Tapi ketidaksukaan dengan jamu tak berlaku bagi Sutriyani (23). Sarjana Pendidikan Fisika Universitas Sarjanawiyata Tamansiswa (UST) dengan IPK 3,49 ini tak malu untuk berjualan jamu keliling sebagaimana lumrahnya dilakukan ibu-ibu.

Salah satu alasan dia tak malu, karena berkat jamu ia bisa menjadi sarjana. Lewat jamu, ibunya yang sudah 10 tahun berprofesi sebagai penjual jamu keliling bisa membiayai kuliahnya. Sifatnya yang kocak dan periang membuatnya enjoy melakukan pekerjaan tersebut.

"Saya juga ingin merasakan bagaimana beratnya ibu saya saat berjualan jamu demi mencari uang untuk biaya saya kuliah. Dengan itu saya bisa lebih bisa menghargai jerih payah ibu," tuturnya di sela-sela jualan.

Lulus kuliah, Sutriyani sebenarnya sudah berusaha untuk mendapatkan pekerjaan yang diidamkan.
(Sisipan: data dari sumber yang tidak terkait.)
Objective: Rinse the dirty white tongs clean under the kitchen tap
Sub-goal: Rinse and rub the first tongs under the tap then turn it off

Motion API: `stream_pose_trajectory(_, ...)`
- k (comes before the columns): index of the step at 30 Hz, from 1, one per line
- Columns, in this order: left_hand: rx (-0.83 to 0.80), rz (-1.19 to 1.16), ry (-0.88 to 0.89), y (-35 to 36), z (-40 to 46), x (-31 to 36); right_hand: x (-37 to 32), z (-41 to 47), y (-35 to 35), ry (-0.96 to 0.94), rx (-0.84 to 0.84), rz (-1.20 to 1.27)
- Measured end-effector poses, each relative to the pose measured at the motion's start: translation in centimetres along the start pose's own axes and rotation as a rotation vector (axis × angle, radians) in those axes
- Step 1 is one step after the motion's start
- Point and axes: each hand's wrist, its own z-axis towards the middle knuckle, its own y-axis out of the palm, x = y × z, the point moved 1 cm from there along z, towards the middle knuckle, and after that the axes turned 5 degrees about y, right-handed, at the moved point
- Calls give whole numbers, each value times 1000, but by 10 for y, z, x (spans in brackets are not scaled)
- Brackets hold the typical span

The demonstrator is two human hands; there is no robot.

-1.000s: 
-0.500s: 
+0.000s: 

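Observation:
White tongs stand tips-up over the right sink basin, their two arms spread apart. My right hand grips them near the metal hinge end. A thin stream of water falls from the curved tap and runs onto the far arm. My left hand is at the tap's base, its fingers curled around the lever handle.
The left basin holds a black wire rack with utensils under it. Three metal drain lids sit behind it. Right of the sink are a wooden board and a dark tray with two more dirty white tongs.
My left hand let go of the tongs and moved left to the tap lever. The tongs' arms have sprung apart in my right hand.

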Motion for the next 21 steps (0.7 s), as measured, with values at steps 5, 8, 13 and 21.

Sebelumnya ia pernah melamar sebagai staf rumah sakit, tapi tak diterima.

Ia juga pernah sebulan menjadi tenaga yang diperbantukan di Kantor Pos untuk mengurus verifikasi pencairan dana Program Simpanan Keluarga Sejahtera (PSKS), tapi waktu yang melebihi jam kantor umumnya menjadikan ia mundur. Waktu yang kurang fleksibel juga menjadi alasan lainnya memilih jalan untuk usaha.

Lulusan SMK 1 Sewon Bantul jurusan boga ini juga pernah patungan dengan temannya untuk membangun usaha nasi goreng. Tapi lantaran masih belum sreg akhirnya Sutriyani memutuskan untuk membangun usaha sendiri saja. Berjualan jamu menjadi pilihannya sendiri. Tak ada desakan dari ibunya.
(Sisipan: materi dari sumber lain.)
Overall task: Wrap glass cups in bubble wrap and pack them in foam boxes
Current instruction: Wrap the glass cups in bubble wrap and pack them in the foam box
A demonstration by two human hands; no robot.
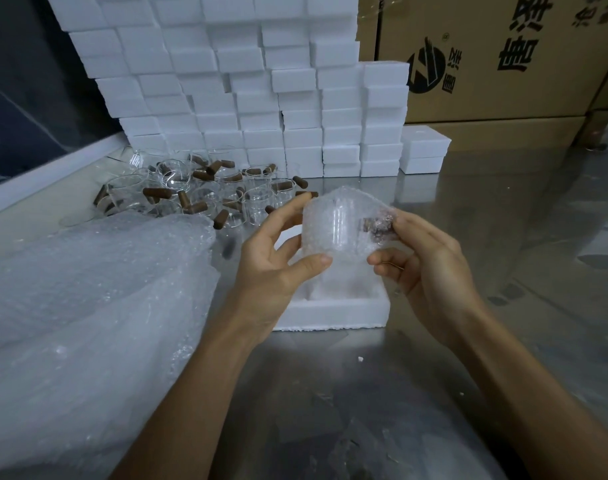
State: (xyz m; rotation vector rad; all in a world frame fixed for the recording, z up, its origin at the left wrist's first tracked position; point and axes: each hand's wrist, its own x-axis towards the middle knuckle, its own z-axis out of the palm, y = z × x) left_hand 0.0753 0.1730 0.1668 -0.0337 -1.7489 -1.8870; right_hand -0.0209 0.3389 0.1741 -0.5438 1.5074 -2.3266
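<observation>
A glass cup wrapped in bubble wrap (340, 225) is held upright between both hands, just above an open white foam box (333, 311) on the steel table. My left hand (278, 258) grips its left side, thumb at the bottom and fingers at the top. My right hand (423, 261) pinches the wrap on the right, where the cup's brown handle shows through. Behind them stands a cluster of bare glass cups with brown wooden handles (205, 192).
A thick stack of bubble wrap sheets (87, 306) fills the left of the table. A wall of closed white foam boxes (261, 98) rises at the back, with one more box (423, 150) beside it. Cardboard cartons (503, 57) stand at the back right.
</observation>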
Februari lalu saat awal ia memutuskan untuk berjualan jamu, cibiran dari orang pun kadang datang kepadanya lantaran sudah jadi sarjana tapi berjualan jamu. "Dikatain nggak apa-apa. Aku bisa jadi sarjana kan karena jamu, jadi kenapa saya mesti malu berjualan jamu?" terang perempuan yang baru diwisuda Desember 2014 ini.
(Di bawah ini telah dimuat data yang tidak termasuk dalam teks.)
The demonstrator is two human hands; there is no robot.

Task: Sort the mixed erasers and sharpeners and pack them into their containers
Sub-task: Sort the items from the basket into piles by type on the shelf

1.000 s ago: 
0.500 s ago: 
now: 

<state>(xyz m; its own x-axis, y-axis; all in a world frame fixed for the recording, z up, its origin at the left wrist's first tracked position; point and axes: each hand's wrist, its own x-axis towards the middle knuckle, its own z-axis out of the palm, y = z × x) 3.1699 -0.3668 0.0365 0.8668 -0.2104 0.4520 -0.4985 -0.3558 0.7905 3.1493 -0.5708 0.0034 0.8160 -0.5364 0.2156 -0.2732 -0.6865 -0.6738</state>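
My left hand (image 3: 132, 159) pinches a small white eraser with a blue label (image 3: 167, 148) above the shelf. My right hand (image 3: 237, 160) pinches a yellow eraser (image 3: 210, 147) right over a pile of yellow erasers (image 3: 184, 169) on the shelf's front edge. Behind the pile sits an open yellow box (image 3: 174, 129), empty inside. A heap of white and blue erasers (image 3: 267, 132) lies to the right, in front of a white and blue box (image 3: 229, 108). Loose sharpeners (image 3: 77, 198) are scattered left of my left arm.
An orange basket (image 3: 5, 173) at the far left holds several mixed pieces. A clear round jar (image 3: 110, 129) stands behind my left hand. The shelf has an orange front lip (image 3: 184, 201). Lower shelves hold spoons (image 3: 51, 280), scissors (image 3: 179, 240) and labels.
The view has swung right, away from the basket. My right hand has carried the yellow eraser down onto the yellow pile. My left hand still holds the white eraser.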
Sutriyani bahkan bangga dengan jamu, menurutnya zaman sekarang itu zamannya orang minum jamu. Lantaran sekarang makanan sudah banyak tercampuri bahan kimia, maka jamu jadi cara untuk bisa mengurangi bahan kimia yang ada dalam tubuh.

Meskipun ia merupakan sarjana pendidikan, tapi ia belum berniat untuk jadi guru. Salah satu alasannya adalah sulitnya mencari tempat untuk mengajar. Kesulitan itu pun bertambah ketika tidak ada channel yang bisa menghubungkan.

"Aku ya sebenarnya pengen kerja sesuai dengan kuliahku. Tapi ya tetap inginnya pekerjaan yang jelas lah," terang perempuan yang tinggal di Dusun Samen, Desa Sumbermulyo, Kecamatan Bambanglipuro, Kabupaten Bantul ini.